:: Information provided

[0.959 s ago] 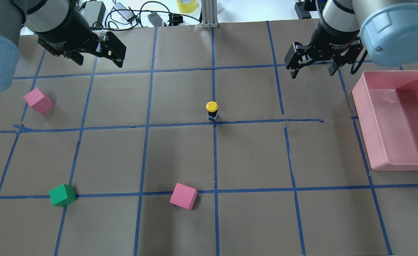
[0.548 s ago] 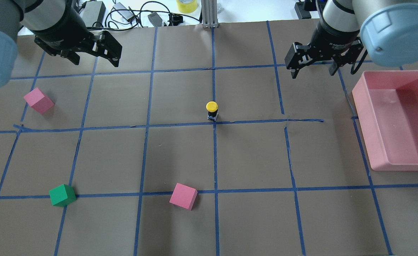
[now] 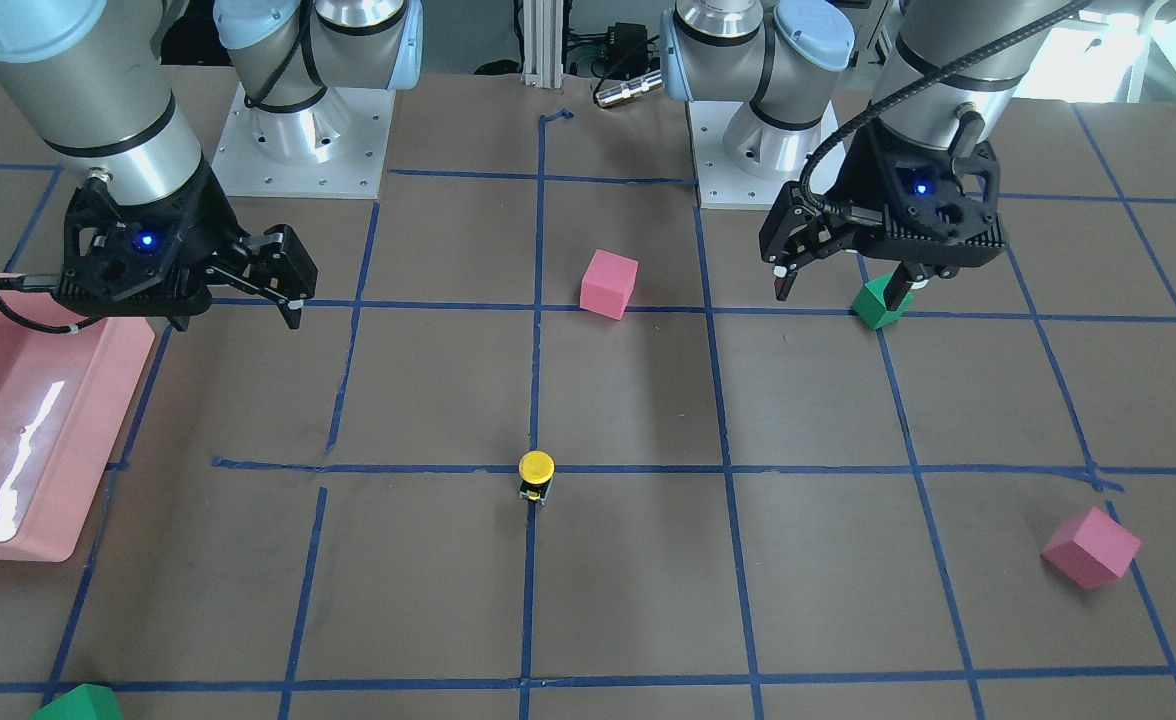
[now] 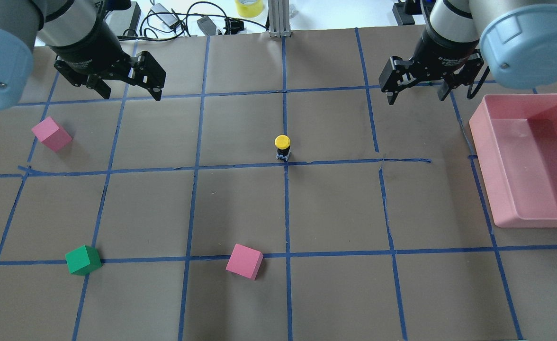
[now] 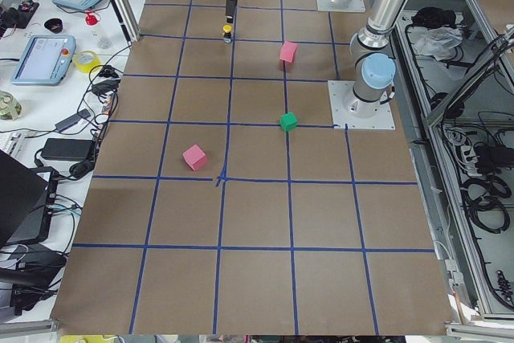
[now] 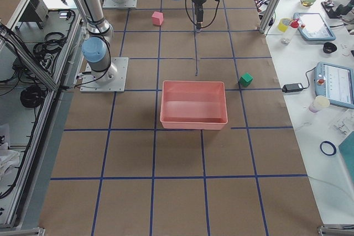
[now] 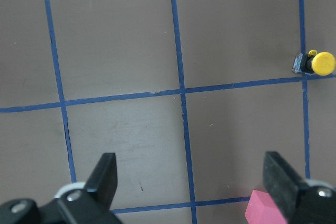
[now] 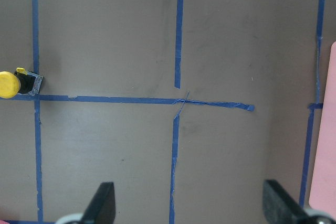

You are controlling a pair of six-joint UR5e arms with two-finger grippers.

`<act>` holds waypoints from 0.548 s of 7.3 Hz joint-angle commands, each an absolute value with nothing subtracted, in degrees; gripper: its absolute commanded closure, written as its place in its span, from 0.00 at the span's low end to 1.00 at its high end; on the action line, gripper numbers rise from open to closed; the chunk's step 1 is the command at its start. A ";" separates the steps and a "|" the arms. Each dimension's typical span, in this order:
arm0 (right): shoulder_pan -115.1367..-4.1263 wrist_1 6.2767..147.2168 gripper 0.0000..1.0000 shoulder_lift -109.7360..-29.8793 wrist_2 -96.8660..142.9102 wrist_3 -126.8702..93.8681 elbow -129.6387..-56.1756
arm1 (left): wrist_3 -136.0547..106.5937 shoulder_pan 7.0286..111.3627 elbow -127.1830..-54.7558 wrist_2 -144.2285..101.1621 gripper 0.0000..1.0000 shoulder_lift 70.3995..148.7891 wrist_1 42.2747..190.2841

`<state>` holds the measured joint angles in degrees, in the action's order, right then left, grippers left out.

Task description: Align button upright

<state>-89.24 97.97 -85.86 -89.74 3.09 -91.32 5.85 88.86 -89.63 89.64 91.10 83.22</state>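
Note:
The button stands upright at the table's middle, yellow cap on top, on a crossing of blue tape lines. It also shows in the front view, at the right edge of the left wrist view and at the left edge of the right wrist view. My left gripper is open and empty, raised over the far left, well away from the button. My right gripper is open and empty, raised over the far right, next to the tray.
A pink tray lies at the right edge. A pink cube sits at the left, a green cube at the near left and another pink cube near the front middle. Cables and tape lie beyond the far edge.
My left arm has shifted a little, its gripper swinging back and then slightly nearer again, still open. The right arm and the button have not moved.

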 commanded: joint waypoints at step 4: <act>-89.21 98.00 0.00 -85.87 -89.65 3.08 -91.32 | 5.89 88.95 -89.65 89.65 0.00 90.62 86.13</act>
<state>-89.21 97.97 -85.86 -89.67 3.08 -91.32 5.88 88.94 -89.69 89.65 90.68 86.02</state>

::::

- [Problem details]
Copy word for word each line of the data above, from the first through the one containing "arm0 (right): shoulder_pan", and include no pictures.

- [Solved exercise]
[0.959 s ago] 
[0.548 s ago] 
[now] 
[now] 
[now] 
[now] 
[now] 
[now] 

You are controlling a pair of six-joint UR5e arms with two-finger grippers.

`<act>` holds waypoints from 0.548 s of 7.3 Hz joint-angle commands, each an absolute value with nothing subtracted, in degrees; gripper: its absolute commanded closure, written as its place in its span, from 0.00 at the span's low end to 1.00 at its high end; on the action line, gripper numbers rise from open to closed; the chunk's step 1 is the command at its start. A ";" separates the steps and a "|" the arms. Each dimension's typical span, in this order:
arm0 (right): shoulder_pan -115.1367..-4.1263 wrist_1 6.2767..147.2168 gripper 0.0000..1.0000 shoulder_lift -109.7360..-29.8793 wrist_2 -96.8660..142.9102 wrist_3 -126.8702..93.8681 elbow -129.6387..-56.1756

The output is complete as it stands.